▶ **EXERCISE REQUIREMENTS**
Which lines below fall between the one containing "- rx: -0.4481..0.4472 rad" and the one containing "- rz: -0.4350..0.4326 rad"? Repeat them exactly, counting both of those lines, and add nothing else.

[Extracted data entries]
☆ ☆ ☆ ☆ ☆ ☆ ☆
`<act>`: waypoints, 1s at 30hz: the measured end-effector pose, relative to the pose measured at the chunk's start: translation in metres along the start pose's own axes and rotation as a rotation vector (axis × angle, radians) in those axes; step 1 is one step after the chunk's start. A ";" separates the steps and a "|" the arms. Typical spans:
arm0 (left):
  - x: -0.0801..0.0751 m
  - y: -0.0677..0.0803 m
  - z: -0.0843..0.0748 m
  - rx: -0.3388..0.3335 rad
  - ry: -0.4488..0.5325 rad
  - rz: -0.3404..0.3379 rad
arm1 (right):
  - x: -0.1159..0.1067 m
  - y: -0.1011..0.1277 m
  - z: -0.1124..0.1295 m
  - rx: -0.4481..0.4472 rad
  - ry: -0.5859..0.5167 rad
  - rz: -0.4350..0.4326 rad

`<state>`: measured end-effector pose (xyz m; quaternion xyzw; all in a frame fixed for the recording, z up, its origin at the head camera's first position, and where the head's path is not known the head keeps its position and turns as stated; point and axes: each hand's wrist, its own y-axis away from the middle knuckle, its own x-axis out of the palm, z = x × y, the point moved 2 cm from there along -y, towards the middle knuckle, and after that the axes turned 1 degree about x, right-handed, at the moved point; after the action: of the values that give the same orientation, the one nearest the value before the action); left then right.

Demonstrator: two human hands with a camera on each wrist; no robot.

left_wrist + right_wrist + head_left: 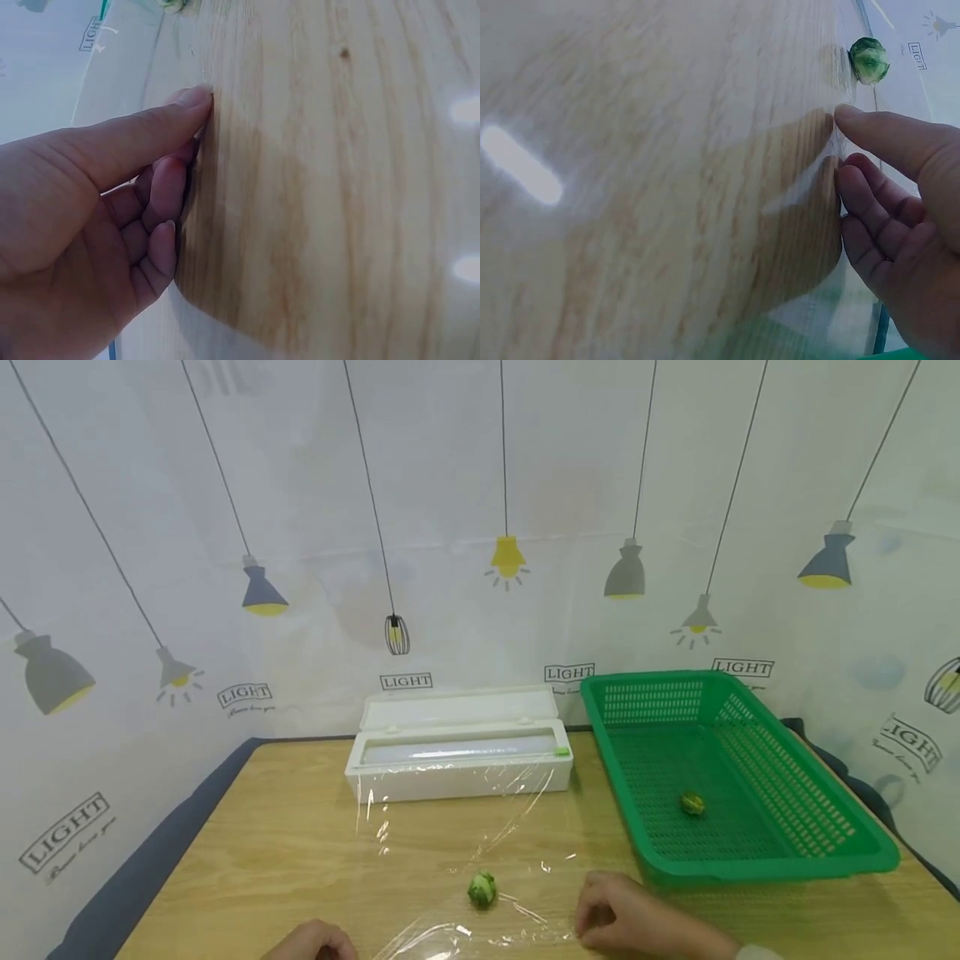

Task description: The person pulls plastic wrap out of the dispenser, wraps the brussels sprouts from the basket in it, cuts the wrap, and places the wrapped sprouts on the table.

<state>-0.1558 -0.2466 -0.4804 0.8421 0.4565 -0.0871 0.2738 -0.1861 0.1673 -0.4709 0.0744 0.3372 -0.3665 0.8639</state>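
Observation:
A sheet of clear cling film [420, 868] stretches from a white dispenser box [465, 783] toward me over the wooden table. One Brussels sprout [482, 890] sits in the film's area, between my hands. My left hand [315, 941] pinches the film's near left edge, thumb against forefinger; its other fingers [166, 187] are curled. At the near right edge my right hand [637, 917] holds the film with thumb and bent fingers; the exact contact is partly hidden. The right wrist view shows the same sprout [869, 61] just beyond the thumb.
A green plastic basket [637, 827] stands on the right, close to my right hand, with another sprout [692, 803] inside. The box's lid [459, 708] is raised at the back, and a green slider [562, 751] sits on its right end. Behind hangs a lamp-printed curtain [450, 485].

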 end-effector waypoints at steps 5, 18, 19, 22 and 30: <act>-0.002 0.000 -0.001 0.134 -0.009 0.022 | -0.001 -0.003 -0.001 -0.022 0.034 -0.020; -0.012 0.005 -0.016 0.273 -0.098 -0.048 | -0.006 -0.013 0.009 -0.019 -0.014 -0.095; -0.013 0.006 -0.018 0.281 -0.121 -0.070 | -0.007 -0.015 0.010 -0.019 0.001 -0.110; -0.016 0.008 -0.024 0.314 -0.211 -0.149 | -0.008 -0.018 0.013 0.009 0.019 -0.143; -0.019 0.005 -0.036 0.380 -0.258 -0.316 | -0.009 -0.031 0.018 0.111 0.027 -0.273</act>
<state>-0.1661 -0.2431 -0.4415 0.7785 0.5191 -0.3196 0.1498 -0.2021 0.1438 -0.4476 0.0803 0.3351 -0.4977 0.7960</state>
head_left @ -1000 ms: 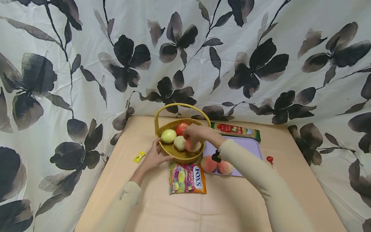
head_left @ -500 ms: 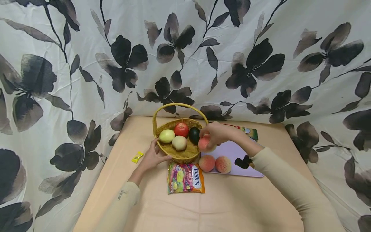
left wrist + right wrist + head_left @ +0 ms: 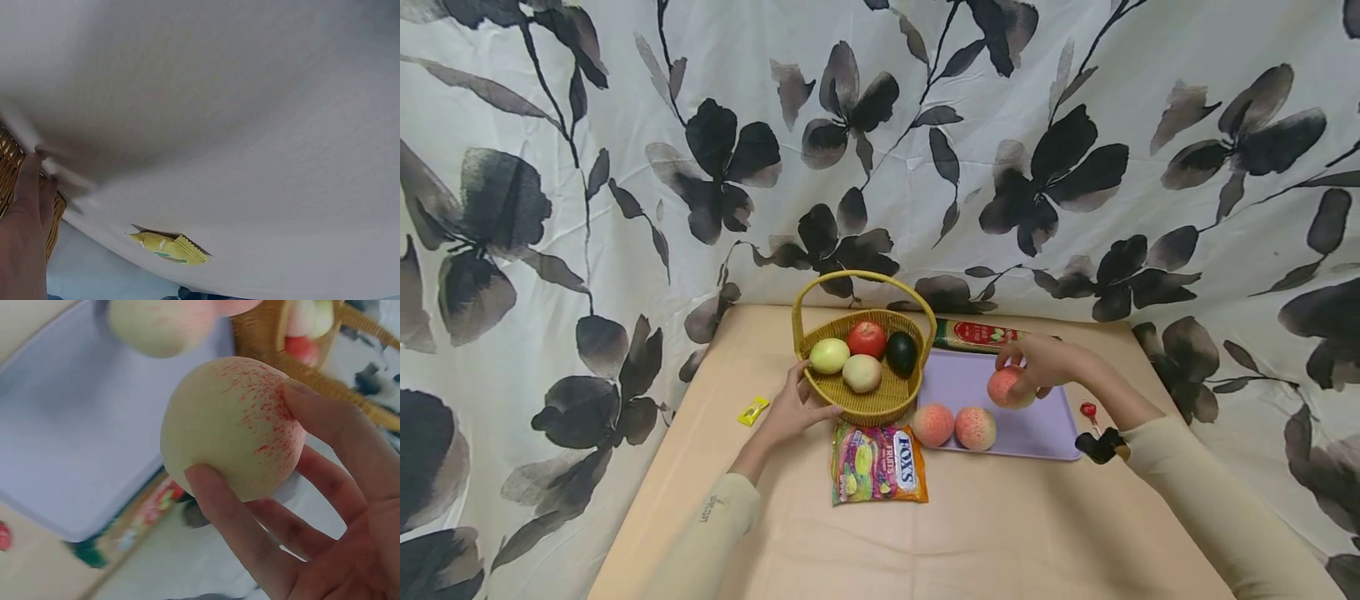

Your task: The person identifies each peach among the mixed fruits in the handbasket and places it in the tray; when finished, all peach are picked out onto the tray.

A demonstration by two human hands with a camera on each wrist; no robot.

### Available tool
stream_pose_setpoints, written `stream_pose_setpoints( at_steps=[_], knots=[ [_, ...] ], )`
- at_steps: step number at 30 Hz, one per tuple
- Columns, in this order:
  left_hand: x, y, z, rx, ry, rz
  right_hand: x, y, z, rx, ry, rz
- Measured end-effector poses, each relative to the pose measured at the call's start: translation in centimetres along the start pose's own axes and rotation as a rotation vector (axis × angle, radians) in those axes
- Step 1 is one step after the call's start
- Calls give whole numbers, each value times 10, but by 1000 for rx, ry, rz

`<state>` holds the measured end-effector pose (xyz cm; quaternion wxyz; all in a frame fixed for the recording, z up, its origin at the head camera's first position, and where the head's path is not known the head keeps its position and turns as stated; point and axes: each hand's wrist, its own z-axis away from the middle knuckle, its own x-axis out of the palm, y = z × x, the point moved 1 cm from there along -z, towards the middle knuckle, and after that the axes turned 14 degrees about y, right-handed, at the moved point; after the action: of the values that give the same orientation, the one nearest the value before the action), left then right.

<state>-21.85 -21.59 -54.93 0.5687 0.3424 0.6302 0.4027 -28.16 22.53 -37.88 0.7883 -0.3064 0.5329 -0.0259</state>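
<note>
My right hand (image 3: 1051,363) holds a peach (image 3: 1004,387) over the lilac tray (image 3: 1045,429). In the right wrist view the thumb and fingers sit around the pale, red-speckled peach (image 3: 222,425). Two more peaches, one left (image 3: 933,426) and one right (image 3: 975,429), lie at the tray's front left. My left hand (image 3: 786,414) touches the left front side of the yellow wicker basket (image 3: 872,414), its fingers stretched along the outer wall in the left wrist view. Inside the basket are a yellow-green fruit (image 3: 830,356), a red tomato-like one (image 3: 867,339), a dark avocado-like one (image 3: 901,353) and a pale round one (image 3: 862,373).
A FOX'S candy bag (image 3: 880,467) lies before the basket. A small yellow wrapped sweet (image 3: 753,411) is left of my left hand. Behind the tray lies a long green and red packet (image 3: 973,334); a red lollipop (image 3: 1088,411) lies right of the tray. Flowered cloth hangs behind.
My right hand has lifted a peach out of the basket and carried it right, over the tray, uncovering the dark fruit. The left hand has stayed at the basket.
</note>
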Motion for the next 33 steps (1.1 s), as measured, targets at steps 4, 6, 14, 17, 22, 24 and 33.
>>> stream_pose_setpoints(
  at_steps=[4, 6, 14, 17, 22, 24, 33],
  knots=[
    [1, -1, 1, -7, -3, -7, 9, 26, 8, 75, -8, -71],
    [1, -1, 1, -7, -3, -7, 16, 37, 11, 108, -10, -95],
    [3, -2, 2, 1, -2, -9, 43, 64, 15, 162, -51, -159],
    [3, -1, 2, 4, 1, -12, 52, 68, 15, 154, -52, -175],
    [3, 0, 3, 9, 10, -9, 61, 71, 14, 140, -47, -174],
    [2, 3, 4, 6, 8, 0, 64, 72, 14, 139, -49, -164],
    [2, 0, 2, 12, 13, -15, 71, 72, 13, 143, -51, -144]
  ],
)
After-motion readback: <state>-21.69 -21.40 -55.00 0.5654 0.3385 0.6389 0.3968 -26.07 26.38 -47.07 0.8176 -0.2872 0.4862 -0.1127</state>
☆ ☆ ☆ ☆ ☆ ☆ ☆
▶ **TASK SOLUTION**
  - rx: -0.4481..0.4472 rad
  - ry: -0.5859..0.5167 rad
  - rz: -0.4350..0.4326 rad

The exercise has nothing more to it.